On 21 July 2021 Luxembourg has filed an appeal against the judgment of the General Court of 12 May 2021 in the joined cases T-516/18 and T-525/18 (Luxembourg and Engie Global LNG Holding and Others / Commission) regarding certain tax rulings concerning the transfer of business activities within the Engie group.


The tax rulings concerned a convertible loan granted by Engie Global’s sister company in Luxembourg. This loan classified as a debt instrument and therefore was deductible under Luxembourg tax law. Both Luxembourg and Engie Global argue that these tax rulings were merely based on the application of Luxembourg tax law and did not involve any preferential treatment. Both parties, therefore, requested an annulment of the decision of the EU Commission. The actions for annulment against the European Commission's erstwhile state aid decision of 20 June 2018 were subsequently rejected by the General Court of the European Union (General Court) in its judgment of 12 May 2021.

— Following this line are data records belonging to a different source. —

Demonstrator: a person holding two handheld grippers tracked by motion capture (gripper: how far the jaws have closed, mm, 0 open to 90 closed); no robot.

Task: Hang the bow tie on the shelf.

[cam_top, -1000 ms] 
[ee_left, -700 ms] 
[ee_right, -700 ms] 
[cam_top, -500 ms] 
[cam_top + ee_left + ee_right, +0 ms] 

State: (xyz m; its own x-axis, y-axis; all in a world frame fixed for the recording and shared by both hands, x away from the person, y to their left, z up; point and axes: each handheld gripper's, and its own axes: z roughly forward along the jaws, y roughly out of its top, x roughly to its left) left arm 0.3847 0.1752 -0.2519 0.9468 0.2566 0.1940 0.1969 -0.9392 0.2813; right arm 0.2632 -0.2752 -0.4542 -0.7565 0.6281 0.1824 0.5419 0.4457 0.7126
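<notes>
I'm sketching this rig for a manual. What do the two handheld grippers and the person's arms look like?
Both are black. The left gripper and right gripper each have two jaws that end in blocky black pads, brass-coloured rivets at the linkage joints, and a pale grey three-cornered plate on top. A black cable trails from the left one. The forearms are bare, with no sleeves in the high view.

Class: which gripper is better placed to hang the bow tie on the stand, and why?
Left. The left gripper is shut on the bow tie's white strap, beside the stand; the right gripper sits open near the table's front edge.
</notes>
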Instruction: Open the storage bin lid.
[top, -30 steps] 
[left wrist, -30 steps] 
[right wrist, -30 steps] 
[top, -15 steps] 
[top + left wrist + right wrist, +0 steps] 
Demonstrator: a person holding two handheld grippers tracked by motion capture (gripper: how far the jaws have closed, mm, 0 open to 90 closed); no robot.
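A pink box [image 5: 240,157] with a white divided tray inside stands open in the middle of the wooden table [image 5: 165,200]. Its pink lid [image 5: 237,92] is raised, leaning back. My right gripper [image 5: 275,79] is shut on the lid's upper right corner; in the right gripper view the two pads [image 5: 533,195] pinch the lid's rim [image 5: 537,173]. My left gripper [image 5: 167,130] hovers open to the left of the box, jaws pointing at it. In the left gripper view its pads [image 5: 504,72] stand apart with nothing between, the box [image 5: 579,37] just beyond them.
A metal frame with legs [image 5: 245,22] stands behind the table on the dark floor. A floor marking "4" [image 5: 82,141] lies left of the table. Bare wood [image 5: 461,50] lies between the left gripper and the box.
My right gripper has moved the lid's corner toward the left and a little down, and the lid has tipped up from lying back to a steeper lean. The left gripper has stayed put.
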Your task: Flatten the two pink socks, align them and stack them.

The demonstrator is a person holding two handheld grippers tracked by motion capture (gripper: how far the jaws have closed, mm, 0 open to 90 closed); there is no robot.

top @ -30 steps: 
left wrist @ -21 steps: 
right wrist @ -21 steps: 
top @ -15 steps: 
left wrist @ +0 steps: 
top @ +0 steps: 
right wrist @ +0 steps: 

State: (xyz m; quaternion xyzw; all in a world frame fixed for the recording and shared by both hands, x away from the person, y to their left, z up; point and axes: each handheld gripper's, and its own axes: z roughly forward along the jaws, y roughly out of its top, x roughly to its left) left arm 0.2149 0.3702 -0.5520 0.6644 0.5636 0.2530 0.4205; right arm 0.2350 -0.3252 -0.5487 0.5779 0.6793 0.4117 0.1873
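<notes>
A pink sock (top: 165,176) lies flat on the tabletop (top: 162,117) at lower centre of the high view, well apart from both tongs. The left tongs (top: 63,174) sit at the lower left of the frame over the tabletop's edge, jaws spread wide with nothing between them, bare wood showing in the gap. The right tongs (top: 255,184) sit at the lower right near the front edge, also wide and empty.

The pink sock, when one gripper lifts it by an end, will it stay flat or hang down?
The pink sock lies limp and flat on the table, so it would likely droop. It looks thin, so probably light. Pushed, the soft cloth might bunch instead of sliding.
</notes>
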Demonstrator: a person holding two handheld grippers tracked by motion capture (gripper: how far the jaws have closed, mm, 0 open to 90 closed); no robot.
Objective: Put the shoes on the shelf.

In its judgment, the General Court approves the Commission’s approach, relating to the complex intra-group financing structure, which – according to the General Court - entails looking at the economic and fiscal reality, rather than following a formalistic approach that separately reviews each individual transaction of the structure. In summary, the General Court finds that the view held by the Commission was justified insofar that a selective advantage was received as a result of the non-application of national anti-abuse provisions.

In broad outline, the transactions carried out under each structure were implemented in three successive stages. First, a holding company transfers shares to a subsidiary. Second, in order to finance the shares transferred, that subsidiary takes out an interest-free mandatorily convertible loan (ZORA) with an intermediary. Besides the fact that the loan granted generates no periodic interest, the subsidiary that has received the ZORA repays the loan, upon its conversion, by issuing shares the amount of which is equivalent to the nominal amount of the loan, plus a premium representing, in essence, all of the profits made by the subsidiary during the term of the loan (ZORA accretions). Third, the intermediary finances the loan granted to the subsidiary by entering into a prepaid forward sale contract with the holding company under which the holding company pays to the intermediary an amount equal to the nominal amount of the loan in exchange for the acquisition of the rights to the shares that the subsidiary will issue on conversion of the ZORA. Therefore, if the subsidiary makes profits during the life of the ZORA, the holding company will own the right to all the shares issued, which will incorporate the value of any profits made as well as the nominal amount of the loan.

Details of the judgement of the General Court of 12 May 2021 can be found here.

Appeal brought before the European Court of Justice (ECJ)

On 21 July 2021, Luxembourg brought its appeal against the judgment of the General Court in the joined cases T-516/18 and T-525/18 before the ECJ and requests to set aside the judgment of the General Court of 12 May 2021. - All of the appellants, therefore, request an annulment of the Commission Decision of the General Court.

More details on the grounds of appeal and main arguments of the appellant to be found here.


General Court of the European Union, judgment of 12 May 2021 (joint cases T-516/18 and T-525/18, Grand Duchy of Luxembourg and Others v European Commission). - The ECJ case reference of the appeal is C-451/21 P.